The basic idea is to run the costly query once, store the result into one value in the wp_options table, and then use that value on any subsequent requests, skipping the query alltogether.

But with transient you need to decide when and how you invalidate and rebuild them. Do you give them some lifespan (minutes, hours, days...) and let them recreate themselves whenever the lifespan expires. Or is the transient only recreated whenever you add a new post or update an existing post. Or you could conjure a scheduled action (WP Cron, replaced with system cron for accuracy) that runs the query and updates the transient at a low-traffic time of the day, which can cause delay between post publish/update and the data actually showing on the public view.

Another option could be to skip the query on the initial php load and move it to an ajax request. So you would first show an empty map, which would get populated by a looping ajax request either to admin-ajax.php or to a custom WP REST Api endpoint. For example first fetch the first 1000 posts, when they're ready the next 1000 (i.e. page 2), and so on until all of the posts / map pins have been fetched. The pin json could then be stored to the user's browser, if needed.

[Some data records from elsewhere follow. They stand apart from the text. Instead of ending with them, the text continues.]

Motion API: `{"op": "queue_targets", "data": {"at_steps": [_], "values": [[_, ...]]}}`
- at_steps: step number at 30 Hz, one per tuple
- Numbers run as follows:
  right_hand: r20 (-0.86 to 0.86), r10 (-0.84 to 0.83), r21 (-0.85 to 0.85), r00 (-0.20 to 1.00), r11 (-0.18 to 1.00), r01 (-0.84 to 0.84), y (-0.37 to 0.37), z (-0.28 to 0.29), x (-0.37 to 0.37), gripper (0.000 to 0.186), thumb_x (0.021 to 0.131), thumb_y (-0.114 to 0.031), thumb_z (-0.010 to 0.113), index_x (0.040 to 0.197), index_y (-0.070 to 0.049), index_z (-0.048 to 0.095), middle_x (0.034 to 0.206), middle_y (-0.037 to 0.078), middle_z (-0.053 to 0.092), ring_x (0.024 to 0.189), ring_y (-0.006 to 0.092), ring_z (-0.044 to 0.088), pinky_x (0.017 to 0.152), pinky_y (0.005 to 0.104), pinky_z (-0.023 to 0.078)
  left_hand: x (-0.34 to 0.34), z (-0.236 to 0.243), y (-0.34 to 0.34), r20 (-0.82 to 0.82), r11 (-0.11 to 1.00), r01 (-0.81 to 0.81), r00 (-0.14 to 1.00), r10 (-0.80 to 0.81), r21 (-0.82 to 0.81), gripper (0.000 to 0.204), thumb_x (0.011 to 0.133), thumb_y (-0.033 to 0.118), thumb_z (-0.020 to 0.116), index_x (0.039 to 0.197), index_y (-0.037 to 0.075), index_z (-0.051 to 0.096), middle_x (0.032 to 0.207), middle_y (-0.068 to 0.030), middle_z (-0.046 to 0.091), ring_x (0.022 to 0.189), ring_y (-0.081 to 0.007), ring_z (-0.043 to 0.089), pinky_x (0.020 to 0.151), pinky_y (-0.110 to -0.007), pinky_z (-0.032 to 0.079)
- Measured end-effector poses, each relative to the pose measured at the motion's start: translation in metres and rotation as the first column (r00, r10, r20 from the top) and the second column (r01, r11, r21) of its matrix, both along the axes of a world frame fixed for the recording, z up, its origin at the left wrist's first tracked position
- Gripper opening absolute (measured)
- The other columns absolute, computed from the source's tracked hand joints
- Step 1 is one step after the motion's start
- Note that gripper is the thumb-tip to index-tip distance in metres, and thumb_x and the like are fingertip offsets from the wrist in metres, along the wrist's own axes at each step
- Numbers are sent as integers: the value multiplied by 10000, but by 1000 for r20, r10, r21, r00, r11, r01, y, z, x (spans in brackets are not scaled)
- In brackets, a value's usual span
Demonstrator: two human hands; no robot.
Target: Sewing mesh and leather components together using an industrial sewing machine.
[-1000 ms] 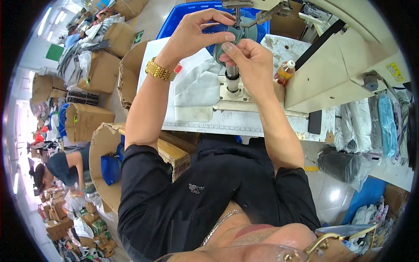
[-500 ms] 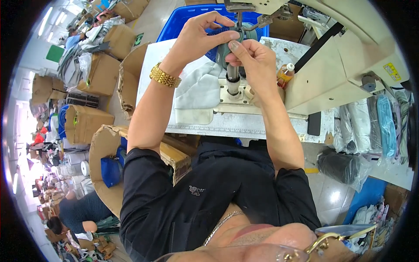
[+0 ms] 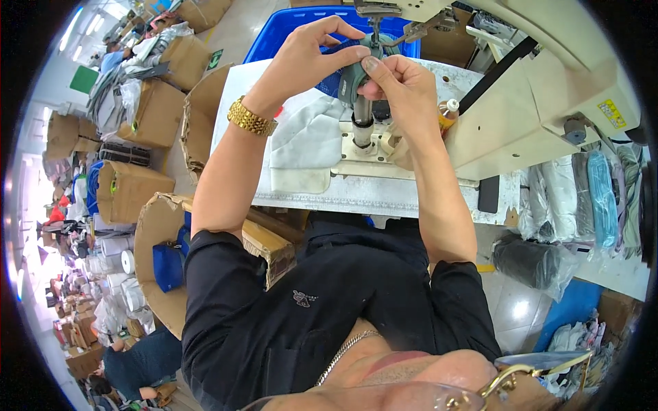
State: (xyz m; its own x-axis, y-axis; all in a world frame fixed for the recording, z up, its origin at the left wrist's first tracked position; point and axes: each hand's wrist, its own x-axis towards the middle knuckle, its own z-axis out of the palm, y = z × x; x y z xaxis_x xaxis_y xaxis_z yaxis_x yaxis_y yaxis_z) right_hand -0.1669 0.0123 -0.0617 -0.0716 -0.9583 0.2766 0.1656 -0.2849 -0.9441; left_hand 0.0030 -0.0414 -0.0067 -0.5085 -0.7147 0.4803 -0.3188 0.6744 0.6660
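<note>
A grey-green and blue mesh sewn piece [image 3: 350, 80], possibly a shoe upper, sits at the top of the metal post [image 3: 362, 127] of a sewing machine [image 3: 541, 109], under the needle area. My left hand [image 3: 305, 58] reaches it from the left, thumb and forefinger pinching its edge close to the presser foot [image 3: 375, 42]. From the right, my right hand [image 3: 404, 85] grips the near edge between thumb and curled fingers. The two thumbs nearly meet. Part of the piece is hidden behind my fingers.
White fabric pieces [image 3: 298, 147] lie on the table [image 3: 236, 103] left of the post. A small bottle [image 3: 448, 113] stands beside the machine body. Behind is a blue plastic basket [image 3: 271, 38]. Cardboard boxes [image 3: 154, 257] stand at left; wrapped rolls [image 3: 603, 198] lie at right.
The piece has turned slightly at the post, with both hands still on it. My right thumb has shifted a little. In the left background, a bent-over person has moved lower.
</note>
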Motion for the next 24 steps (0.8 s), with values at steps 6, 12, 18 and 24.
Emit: {"op": "queue_targets", "data": {"at_steps": [6,12,18,24], "values": [[24,-38,19,999,999,38,-1,-1,0,260,882,-253,716,824,-2,678,652,47,668,565,57,607,527,190,486,-2,-1,2,13,997,-72,997,72,-19,305,831,303,742,1003,56,696,905,-55,692,793,-174,636,763,-309,516],[4,-63,24,998,998,63,6,-4,3,264,873,-245,726,822,9,676,672,28,661,601,48,580,562,190,466,-4,-1,7,68,984,-166,983,170,-64,333,830,344,735,994,57,690,884,-70,692,750,-192,629,718,-316,515],[-201,-84,-115,976,991,62,21,-21,19,194,850,-167,733,812,7,654,603,-9,544,571,49,441,518,232,377,-1,0,3,24,980,-38,999,44,-194,338,830,353,733,1002,66,688,876,-53,687,705,-178,598,679,-308,502],[-159,-69,-146,985,988,46,16,-26,15,198,859,-147,722,780,6,623,595,-23,508,564,37,389,494,228,327,-4,6,8,131,977,-146,977,167,-153,336,832,366,729,986,70,692,806,-56,669,664,-161,573,631,-298,478]]}}
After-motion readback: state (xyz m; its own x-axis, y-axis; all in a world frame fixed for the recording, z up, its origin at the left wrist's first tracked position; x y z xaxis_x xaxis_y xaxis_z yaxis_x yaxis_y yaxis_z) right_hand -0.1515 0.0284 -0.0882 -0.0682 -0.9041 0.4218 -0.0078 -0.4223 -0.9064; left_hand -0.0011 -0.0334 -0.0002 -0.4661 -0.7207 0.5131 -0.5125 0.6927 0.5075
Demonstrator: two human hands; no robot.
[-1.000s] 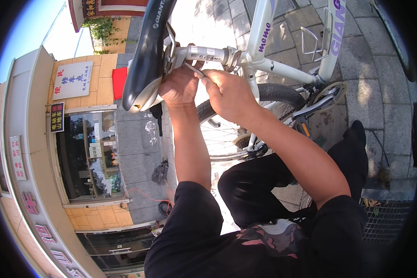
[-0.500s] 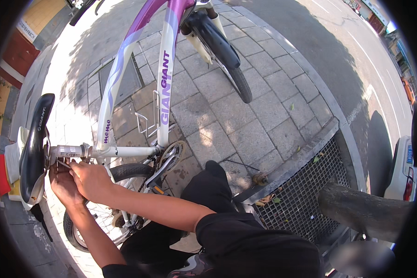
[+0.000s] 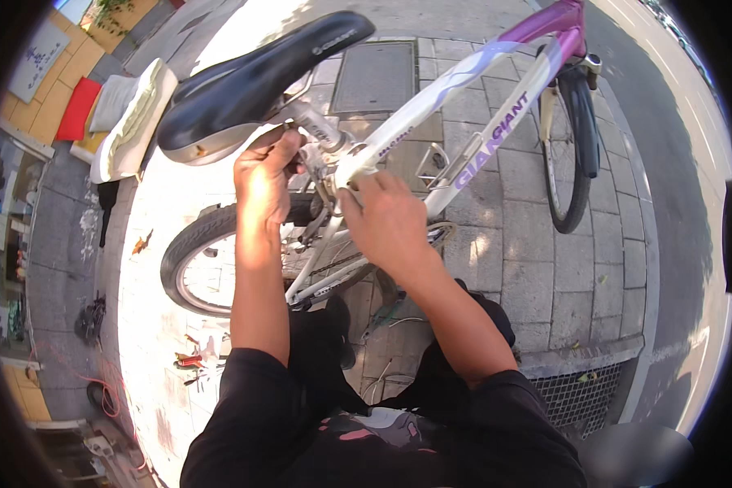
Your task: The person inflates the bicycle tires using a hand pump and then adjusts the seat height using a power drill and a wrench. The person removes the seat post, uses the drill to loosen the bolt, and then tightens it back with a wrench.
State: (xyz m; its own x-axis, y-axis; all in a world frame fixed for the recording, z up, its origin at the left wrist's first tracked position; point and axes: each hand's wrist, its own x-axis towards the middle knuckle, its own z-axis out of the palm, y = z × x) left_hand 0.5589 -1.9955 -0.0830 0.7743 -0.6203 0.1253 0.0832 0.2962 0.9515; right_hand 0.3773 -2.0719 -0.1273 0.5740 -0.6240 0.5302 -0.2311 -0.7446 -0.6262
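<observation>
A white and purple bicycle frame slants across the view, with a black saddle at its upper left. Just under the saddle, beside the silver seat post, my left hand is closed in a pinch. What its fingertips hold is too small to name. My right hand curls over the frame just below the seat clamp, fingers bent and thumb against the white tube. Its palm side is hidden. Below both hands, the rear brake parts sit above the rear wheel.
Hand tools, one red-handled, lie on the pavement at lower left. Green-handled pliers are near my feet. A cushioned seat stands left of the saddle. A metal grate borders the paving at lower right.
The view has swung left, bringing the saddle nearer the middle. My right hand has left the pinch beside my left hand under the saddle and now rests on the frame.
</observation>
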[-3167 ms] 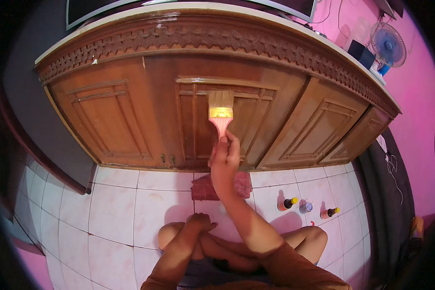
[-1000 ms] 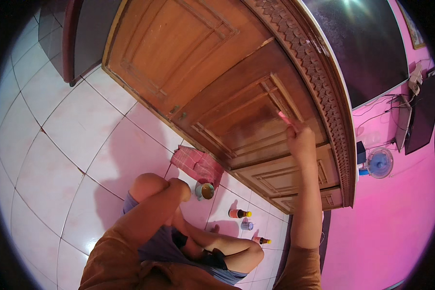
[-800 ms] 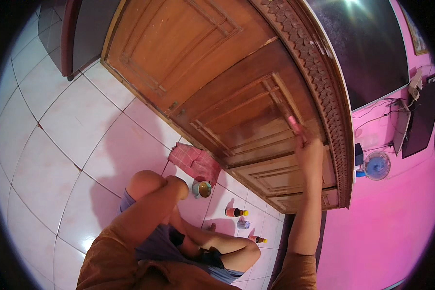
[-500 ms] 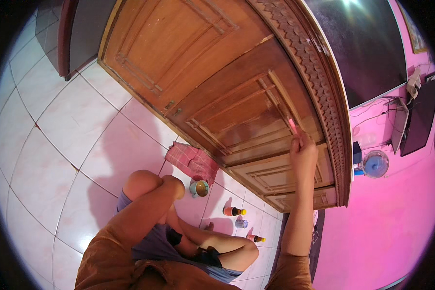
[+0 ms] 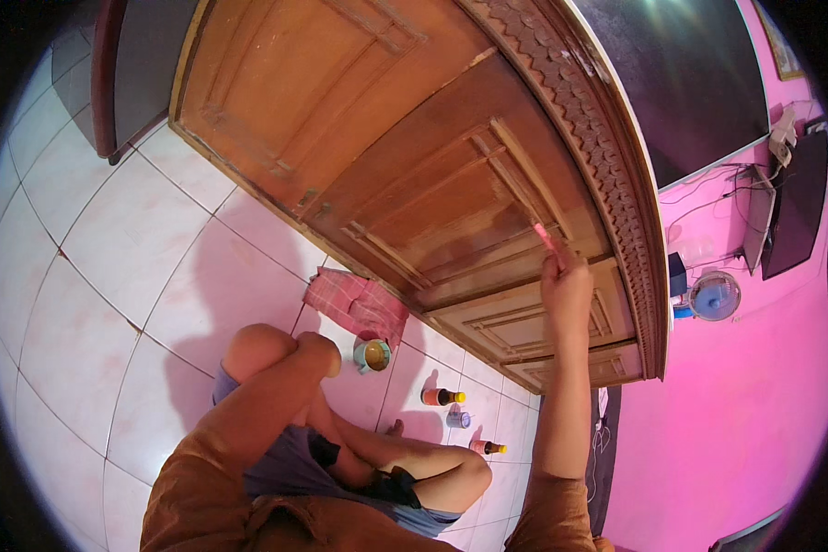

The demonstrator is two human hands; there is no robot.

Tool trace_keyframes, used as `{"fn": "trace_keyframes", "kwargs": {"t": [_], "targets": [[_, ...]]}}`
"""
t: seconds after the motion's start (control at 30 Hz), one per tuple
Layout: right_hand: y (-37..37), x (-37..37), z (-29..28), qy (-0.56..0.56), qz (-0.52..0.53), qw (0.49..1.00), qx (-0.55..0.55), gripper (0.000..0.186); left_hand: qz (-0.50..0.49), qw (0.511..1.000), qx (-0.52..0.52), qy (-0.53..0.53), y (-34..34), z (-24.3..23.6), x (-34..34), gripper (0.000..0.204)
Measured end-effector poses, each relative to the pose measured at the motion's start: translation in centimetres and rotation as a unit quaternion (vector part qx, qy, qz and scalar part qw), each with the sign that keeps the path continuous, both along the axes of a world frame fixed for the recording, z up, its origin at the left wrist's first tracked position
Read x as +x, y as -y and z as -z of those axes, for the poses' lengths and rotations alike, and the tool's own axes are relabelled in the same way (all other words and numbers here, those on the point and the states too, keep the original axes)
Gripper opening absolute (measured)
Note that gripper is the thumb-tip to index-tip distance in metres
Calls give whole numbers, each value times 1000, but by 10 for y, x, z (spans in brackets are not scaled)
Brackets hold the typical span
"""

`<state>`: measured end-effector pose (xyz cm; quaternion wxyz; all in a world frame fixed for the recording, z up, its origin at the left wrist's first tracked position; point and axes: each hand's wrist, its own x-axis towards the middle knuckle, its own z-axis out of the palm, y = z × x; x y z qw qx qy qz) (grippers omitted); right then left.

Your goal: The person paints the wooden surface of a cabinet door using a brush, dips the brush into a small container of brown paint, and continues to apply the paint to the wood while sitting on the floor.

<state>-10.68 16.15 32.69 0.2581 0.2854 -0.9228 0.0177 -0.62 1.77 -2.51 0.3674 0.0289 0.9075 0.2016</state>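
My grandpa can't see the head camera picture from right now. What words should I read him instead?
A seated person holds a pink-handled brush up to a carved brown wooden cabinet with their right hand. On the tiled floor are a reddish checked cloth, a mug and two yellow-capped bottles.

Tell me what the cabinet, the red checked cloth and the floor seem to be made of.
Cabinet: most likely wood, brown with patchy sheen; carved trim and framed panels.
Red checked cloth: woven fabric, perhaps cotton, matt; soft folds show.
Floor: probably glazed ceramic tile; dark joints and a faint shine.
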Motion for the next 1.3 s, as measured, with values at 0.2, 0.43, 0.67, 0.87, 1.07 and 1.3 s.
{"fn": "trace_keyframes", "kwargs": {"t": [0.2, 0.43, 0.67, 0.87, 1.07, 1.3], "targets": [[-5, 11, -11, 46, 34, 997, -54, 30, -12, 1000, -6, -28, 2, 10, 2, 44], [-18, 4, -5, 6, 14, 999, -45, 30, -1, 1000, -11, -19, 5, 8, 4, 51], [-28, -4, -6, -25, 40, 999, -26, 28, -7, 1000, -20, 3, 4, -1, 3, 52], [-23, 0, 3, 57, 27, 997, -54, 28, -1, 1000, -25, 12, 5, -1, 2, 53], [-36, 3, 2, 27, 26, 997, -73, 29, 12, 1000, -12, 5, 7, -4, 1, 55], [-37, -1, -2, 2, 26, 996, -87, 25, -4, 1000, -13, -4, 7, -11, 5, 43]]}}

I'm not a database expert, but I'd imagine you could also add a custom db table to serve as a aggregate table, which would contain appropriate columns for the pins. This table would get populated / updated whenever you would add or update a post - i.e. the save_post_{$post->post_type} action, https://developer.wordpress.org/reference/hooks/save_post_post-post_type/. Then you'd query this aggregate table with $wpdb and get all of the pin data on one go.

Or instead of an aggragate table or a transient, turn the query result into json and store it into a file, which you could then include and have the map script consume.

And if not all map pins are needed at the very beginning, get only the pins for the currently visible area with an ajax request when you know the map boundaries. Then fetch more pins when the boundaries change.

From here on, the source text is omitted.